> [What to do] If a line in the listing below holds the word "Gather", it counts toward the total; report that total alone.

> [Recorded information]
---+---
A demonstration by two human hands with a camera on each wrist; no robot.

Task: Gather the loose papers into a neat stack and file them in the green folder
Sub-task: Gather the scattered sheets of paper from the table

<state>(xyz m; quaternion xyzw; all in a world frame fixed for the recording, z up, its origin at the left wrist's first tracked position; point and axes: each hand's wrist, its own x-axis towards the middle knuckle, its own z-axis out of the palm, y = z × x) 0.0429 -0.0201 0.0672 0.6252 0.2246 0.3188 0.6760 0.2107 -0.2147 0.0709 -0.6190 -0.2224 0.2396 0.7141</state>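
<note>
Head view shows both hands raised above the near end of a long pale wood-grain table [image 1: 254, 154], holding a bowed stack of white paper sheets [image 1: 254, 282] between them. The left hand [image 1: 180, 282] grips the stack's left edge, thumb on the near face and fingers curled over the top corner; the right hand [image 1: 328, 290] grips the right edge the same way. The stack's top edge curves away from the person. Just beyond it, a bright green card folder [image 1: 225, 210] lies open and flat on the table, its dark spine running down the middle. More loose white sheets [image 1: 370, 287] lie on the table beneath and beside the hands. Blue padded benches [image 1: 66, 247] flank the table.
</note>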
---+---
> [Written reply] 2